OLS by Hand


Here is a break down of finding your OLS equation using matrix algebra. With OLS, you want to find when errors for beta are minimized. First, you need to find your beta for when this is the case. Here is how to calculate OLS by hand.

Calculating Beta

Remember that the regression equation is:

$$y = xb + e$$

Find beta when e is 0:

$$e_0’e_0 = (y-xb_0)'(y-xb_0)$$ This basically is the same as subtracting xb from the regression equation to isolate e.
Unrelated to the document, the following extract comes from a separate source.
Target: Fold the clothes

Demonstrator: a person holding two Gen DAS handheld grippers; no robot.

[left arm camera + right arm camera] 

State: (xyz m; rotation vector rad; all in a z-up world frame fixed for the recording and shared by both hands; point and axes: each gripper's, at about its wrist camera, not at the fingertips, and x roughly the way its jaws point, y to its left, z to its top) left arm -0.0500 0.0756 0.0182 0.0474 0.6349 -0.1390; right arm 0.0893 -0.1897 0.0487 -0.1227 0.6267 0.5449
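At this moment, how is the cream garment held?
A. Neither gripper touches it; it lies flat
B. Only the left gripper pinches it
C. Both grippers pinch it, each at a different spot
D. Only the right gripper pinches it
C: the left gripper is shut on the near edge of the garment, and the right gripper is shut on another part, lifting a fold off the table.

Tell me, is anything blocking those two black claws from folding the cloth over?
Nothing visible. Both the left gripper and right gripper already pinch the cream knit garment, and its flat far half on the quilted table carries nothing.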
Next, use the product rule (like algebra):

$$e_0’e_0 = y’y - y’xb_0 - b_0’xy + x’b_0’xb_0$$

*A.*You can see that you took the $y'$ and multiplied it with $y$.
*B.*You then took $y'$ and multiplied it with $xb_0$.
*C.*You then took $b_0'$ and multiplied it by $xy$.
*D.*You then took $x'$ and $b_0'$ then multiplied it by $xb_0$. \

Next, you collect terms.

$$e’_0 e_0 = y’y -2yx’b_0 + x’xb_0’b_0$$

You can think of this as:

$$y^2 - 2yxb_0 + xb_0^2$$

Please not that the matrices for x and by are still transposed. But to remove the scary matrix algebra for more familiar algebra, this is how you can imagine the equation once you’ve collected the terms.

Derive Beta

Remember, you want to find the a slope for your regression equation when there is no error. Here, you derive beta when it is equal to zero. While this seems somewhat counter intuitive (wouldn’t you derive the error term, then?), finding the beta when the sum of squared errors equals 0 will help when you later calculate your expected values and your residuals (that you need for your OLS equation).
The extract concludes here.